The Exhibit Index appears after the Signature Page of this Registration
Statement.
PART I. INFORMATION REQUIRED IN THE SECTION 10(a) PROSPECTUS
Item 1. Plan Information
The documents containing the information specified in Part I of this
Registration Statement will be sent or given to eligible employees as specified
by Rule 428(b)(1) of the Securities Act of 1933, as amended (the "Securities
Act"). Such documents are not required to be and are not filed with the
Securities and Exchange Commission (the "Commission") either as part of this
Registration Statement or as prospectuses or prospectus supplements pursuant to
Rule 424. These documents and the documents incorporated by reference in this
Registration Statement pursuant to Item 3 of Part II of this Form S-8, taken
together, constitute a prospectus that meets the requirements of Section 10(a)
of the Securities Act.
Item 2. Registrant Information and Employee Plan Annual Information.

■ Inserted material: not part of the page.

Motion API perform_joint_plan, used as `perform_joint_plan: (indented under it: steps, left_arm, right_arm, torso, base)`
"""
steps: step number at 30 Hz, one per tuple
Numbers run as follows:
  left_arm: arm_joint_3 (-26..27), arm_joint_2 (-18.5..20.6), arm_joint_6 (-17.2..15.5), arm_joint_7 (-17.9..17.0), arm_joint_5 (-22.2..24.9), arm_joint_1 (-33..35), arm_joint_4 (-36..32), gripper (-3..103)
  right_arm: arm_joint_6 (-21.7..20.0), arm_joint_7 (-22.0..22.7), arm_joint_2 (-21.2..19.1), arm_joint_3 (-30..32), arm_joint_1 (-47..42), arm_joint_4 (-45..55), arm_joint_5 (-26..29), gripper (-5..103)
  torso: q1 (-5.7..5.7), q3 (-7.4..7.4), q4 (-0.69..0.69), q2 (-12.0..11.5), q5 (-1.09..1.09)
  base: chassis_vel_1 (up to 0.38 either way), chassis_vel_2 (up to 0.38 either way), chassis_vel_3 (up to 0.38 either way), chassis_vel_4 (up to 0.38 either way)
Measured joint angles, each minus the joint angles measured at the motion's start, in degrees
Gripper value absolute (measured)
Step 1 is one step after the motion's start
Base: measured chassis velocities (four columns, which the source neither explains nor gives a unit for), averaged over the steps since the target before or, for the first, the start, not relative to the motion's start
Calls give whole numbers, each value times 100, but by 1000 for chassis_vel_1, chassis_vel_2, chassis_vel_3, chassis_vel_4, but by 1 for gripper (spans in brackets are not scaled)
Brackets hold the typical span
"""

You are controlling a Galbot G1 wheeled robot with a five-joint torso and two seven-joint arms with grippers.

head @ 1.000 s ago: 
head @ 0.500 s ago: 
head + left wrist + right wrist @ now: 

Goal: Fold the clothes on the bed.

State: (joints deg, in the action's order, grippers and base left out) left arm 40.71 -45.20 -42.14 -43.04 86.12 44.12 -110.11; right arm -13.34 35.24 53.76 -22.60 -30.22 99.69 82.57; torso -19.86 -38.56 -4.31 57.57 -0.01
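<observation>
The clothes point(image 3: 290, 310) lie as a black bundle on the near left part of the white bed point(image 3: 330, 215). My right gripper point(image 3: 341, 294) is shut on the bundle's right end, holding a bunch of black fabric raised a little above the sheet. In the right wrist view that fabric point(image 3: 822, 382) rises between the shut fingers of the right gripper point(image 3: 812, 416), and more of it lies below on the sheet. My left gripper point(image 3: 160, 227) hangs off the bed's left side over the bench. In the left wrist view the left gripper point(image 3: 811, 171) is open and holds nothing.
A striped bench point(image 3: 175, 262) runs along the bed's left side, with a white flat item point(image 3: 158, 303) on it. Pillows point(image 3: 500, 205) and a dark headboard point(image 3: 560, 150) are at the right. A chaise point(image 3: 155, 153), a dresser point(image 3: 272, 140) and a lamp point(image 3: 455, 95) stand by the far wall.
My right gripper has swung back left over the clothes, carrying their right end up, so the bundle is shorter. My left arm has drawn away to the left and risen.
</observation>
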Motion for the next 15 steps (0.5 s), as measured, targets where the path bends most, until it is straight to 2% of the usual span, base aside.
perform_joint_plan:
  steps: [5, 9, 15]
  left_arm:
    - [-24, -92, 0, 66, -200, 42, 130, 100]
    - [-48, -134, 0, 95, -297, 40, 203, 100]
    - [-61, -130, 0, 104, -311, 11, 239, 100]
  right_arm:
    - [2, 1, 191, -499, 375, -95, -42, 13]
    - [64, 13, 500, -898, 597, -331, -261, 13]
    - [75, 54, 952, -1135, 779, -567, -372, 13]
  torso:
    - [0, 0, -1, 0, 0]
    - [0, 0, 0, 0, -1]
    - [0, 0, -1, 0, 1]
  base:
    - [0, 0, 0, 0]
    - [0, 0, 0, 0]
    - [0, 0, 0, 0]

Upon written or oral request, any of the documents incorporated by
reference in Item 3 of Part II of this Registration Statement (which documents
are incorporated by reference in this Section 10(a) Prospectus), other documents
required to be delivered to eligible employees pursuant to Rule 428(b) or
additional information about the Microsoft Corporation 1998 Special Stock Award
Program are available without charge by contacting:
Shareholder Services
Microsoft Corporation
One Microsoft Way
Redmond, Washington 98052-6399
(425) 882-8080
PART II. INFORMATION REQUIRED IN THE REGISTRATION STATEMENT
Item 3. Incorporation of Documents by Reference.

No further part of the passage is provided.